**What this task involves:**
Each record should be copied exactly, and none of them omitted.

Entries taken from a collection
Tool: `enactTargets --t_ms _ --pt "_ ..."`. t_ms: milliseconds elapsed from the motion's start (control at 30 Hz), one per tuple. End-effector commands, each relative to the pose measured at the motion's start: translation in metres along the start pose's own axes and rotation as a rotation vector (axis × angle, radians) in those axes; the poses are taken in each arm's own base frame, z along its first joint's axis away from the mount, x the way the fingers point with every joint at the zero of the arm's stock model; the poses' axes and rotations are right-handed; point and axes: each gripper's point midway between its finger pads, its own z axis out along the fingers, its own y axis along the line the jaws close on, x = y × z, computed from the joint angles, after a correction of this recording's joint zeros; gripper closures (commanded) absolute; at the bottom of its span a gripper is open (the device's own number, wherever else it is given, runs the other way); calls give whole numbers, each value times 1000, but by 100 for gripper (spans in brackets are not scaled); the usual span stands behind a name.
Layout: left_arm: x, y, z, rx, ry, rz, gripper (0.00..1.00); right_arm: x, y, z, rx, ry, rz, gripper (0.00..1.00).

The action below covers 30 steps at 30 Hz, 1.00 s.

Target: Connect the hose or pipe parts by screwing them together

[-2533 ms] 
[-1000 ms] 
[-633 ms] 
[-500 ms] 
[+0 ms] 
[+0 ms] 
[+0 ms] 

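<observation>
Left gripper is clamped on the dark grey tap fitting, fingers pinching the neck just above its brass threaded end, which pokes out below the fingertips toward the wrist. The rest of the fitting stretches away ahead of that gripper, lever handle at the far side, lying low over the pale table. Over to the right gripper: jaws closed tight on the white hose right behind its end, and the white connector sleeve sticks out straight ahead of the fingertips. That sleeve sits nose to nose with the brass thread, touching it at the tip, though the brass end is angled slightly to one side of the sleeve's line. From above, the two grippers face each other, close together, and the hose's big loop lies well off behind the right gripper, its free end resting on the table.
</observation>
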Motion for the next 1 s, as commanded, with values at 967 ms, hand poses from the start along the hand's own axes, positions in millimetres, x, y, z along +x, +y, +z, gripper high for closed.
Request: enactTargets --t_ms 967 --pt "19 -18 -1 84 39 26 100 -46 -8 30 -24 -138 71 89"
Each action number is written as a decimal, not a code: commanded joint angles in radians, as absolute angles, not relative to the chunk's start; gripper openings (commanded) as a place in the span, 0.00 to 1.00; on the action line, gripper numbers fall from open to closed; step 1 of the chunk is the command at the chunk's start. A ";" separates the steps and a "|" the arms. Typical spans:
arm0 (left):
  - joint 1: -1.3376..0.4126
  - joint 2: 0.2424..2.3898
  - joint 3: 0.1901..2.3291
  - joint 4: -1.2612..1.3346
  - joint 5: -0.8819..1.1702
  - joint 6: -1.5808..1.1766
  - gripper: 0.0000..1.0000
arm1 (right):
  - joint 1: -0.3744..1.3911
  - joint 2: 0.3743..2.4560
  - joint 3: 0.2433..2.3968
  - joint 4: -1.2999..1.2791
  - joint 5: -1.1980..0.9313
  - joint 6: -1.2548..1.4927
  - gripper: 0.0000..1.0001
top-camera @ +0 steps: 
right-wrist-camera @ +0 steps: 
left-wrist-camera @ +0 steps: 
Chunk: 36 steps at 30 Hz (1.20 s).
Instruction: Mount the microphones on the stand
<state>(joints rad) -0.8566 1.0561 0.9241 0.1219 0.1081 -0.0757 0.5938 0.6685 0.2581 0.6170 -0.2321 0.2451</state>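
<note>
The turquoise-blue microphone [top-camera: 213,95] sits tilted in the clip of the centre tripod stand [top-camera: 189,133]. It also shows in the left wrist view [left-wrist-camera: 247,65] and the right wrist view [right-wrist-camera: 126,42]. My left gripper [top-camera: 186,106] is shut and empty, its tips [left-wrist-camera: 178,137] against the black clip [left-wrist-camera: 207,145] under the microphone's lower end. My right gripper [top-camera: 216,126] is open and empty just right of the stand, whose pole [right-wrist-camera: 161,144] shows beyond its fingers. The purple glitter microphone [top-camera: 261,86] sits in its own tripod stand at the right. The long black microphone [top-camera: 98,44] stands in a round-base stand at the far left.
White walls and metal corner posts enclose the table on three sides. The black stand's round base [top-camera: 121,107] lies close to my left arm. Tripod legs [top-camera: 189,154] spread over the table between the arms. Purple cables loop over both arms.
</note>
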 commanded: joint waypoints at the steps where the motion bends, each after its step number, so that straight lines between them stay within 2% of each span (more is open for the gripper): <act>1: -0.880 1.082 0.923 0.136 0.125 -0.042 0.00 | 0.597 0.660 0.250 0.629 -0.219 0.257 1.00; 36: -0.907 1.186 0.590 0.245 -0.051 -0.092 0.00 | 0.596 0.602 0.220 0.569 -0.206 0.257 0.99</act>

**Exercise result:**
Tool: `enactTargets --t_ms _ --pt "_ ..."`. t_ms: milliseconds elapsed from the motion's start (control at 30 Hz), one per tuple. End-effector commands, each relative to the pose measured at the motion's start: translation in metres along the start pose's own axes and rotation as a rotation vector (axis × angle, radians) in those axes; the poses are taken in each arm's own base frame, z along its first joint's axis away from the mount, x the way the fingers point with every joint at the zero of the arm's stock model; the poses' axes and rotations are right-handed; point and axes: each gripper's point midway between its finger pads, its own z axis out along the fingers, its own y axis along the line the jaws close on, x = y × z, computed from the joint angles, after a correction of this recording's joint zeros; gripper closures (commanded) absolute; at the bottom of its span a gripper is open (the device's own number, wherever else it is given, runs the other way); calls give whole numbers, each value times 1000, but by 100 for gripper (spans in brackets are not scaled); the usual span stands behind a name.
Layout: left_arm: x, y, z, rx, ry, rz, gripper (0.00..1.00); right_arm: x, y, z, rx, ry, rz, gripper (0.00..1.00).

The action below covers 30 steps at 30 Hz, 1.00 s.

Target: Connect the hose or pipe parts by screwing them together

[-2533 ms] 
[-1000 ms] 
[-633 ms] 
[-500 ms] 
[+0 ms] 
[+0 ms] 
[+0 ms] 

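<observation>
Left gripper is clamped on the dark grey tap fitting, fingers pinching the neck just above its brass threaded end, which pokes out below the fingertips toward the wrist. The rest of the fitting stretches away ahead of that gripper, lever handle at the far side, lying low over the pale table. Over to the right gripper: jaws closed tight on the white hose right behind its end, and the white connector sleeve sticks out straight ahead of the fingertips. That sleeve sits nose to nose with the brass thread, touching it at the tip, though the brass end is angled slightly to one side of the sleeve's line. From above, the two grippers face each other, close together, and the hose's big loop lies well off behind the right gripper, its free end resting on the table.
</observation>
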Motion for the next 1 s, as commanded, with values at 967 ms, hand poses from the start along the hand's own axes, positions in millimetres, x, y, z along +x, +y, +z, gripper high for closed.
Request: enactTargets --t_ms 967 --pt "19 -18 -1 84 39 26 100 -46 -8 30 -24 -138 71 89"
Each action number is written as a decimal, not a code: commanded joint angles in radians, as absolute angles, not relative to the chunk's start; gripper openings (commanded) as a place in the span, 0.00 to 1.00; on the action line, gripper numbers fall from open to closed; step 1 of the chunk is the command at the chunk's start. A ";" separates the steps and a "|" the arms. Typical spans:
arm0 (left):
  - joint 1: -1.3376..0.4126
  - joint 2: 0.2424..2.3898
  - joint 3: 0.1901..2.3291
  - joint 4: -1.2612..1.3346
  - joint 5: -0.8819..1.1702
  - joint 6: -1.5808..1.1766
  - gripper: 0.0000..1.0000
arm1 (right):
  - joint 1: -0.3744..1.3911
  - joint 2: 0.3743..2.4560
  - joint 3: 0.2433..2.3968
  - joint 4: -1.2999..1.2791
  - joint 5: -1.1980..0.9313
  - joint 6: -1.2548..1.4927
  - gripper: 0.0000..1.0001
top-camera @ +0 steps: 
right-wrist-camera @ +0 steps: 
left-wrist-camera @ +0 steps: 
Chunk: 36 steps at 30 Hz (1.20 s).
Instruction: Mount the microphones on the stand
<state>(joints rad) -0.8566 1.0561 0.9241 0.1219 0.1081 -0.0757 0.5938 0.6685 0.2581 0.6170 -0.2321 0.2451</state>
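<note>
The turquoise-blue microphone [top-camera: 213,95] sits tilted in the clip of the centre tripod stand [top-camera: 189,133]. It also shows in the left wrist view [left-wrist-camera: 247,65] and the right wrist view [right-wrist-camera: 126,42]. My left gripper [top-camera: 186,106] is shut and empty, its tips [left-wrist-camera: 178,137] against the black clip [left-wrist-camera: 207,145] under the microphone's lower end. My right gripper [top-camera: 216,126] is open and empty just right of the stand, whose pole [right-wrist-camera: 161,144] shows beyond its fingers. The purple glitter microphone [top-camera: 261,86] sits in its own tripod stand at the right. The long black microphone [top-camera: 98,44] stands in a round-base stand at the far left.
White walls and metal corner posts enclose the table on three sides. The black stand's round base [top-camera: 121,107] lies close to my left arm. Tripod legs [top-camera: 189,154] spread over the table between the arms. Purple cables loop over both arms.
</note>
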 commanded: joint waypoints at the steps where the motion bends, each after its step number, so that straight lines between them stay within 2% of each span (more is open for the gripper): <act>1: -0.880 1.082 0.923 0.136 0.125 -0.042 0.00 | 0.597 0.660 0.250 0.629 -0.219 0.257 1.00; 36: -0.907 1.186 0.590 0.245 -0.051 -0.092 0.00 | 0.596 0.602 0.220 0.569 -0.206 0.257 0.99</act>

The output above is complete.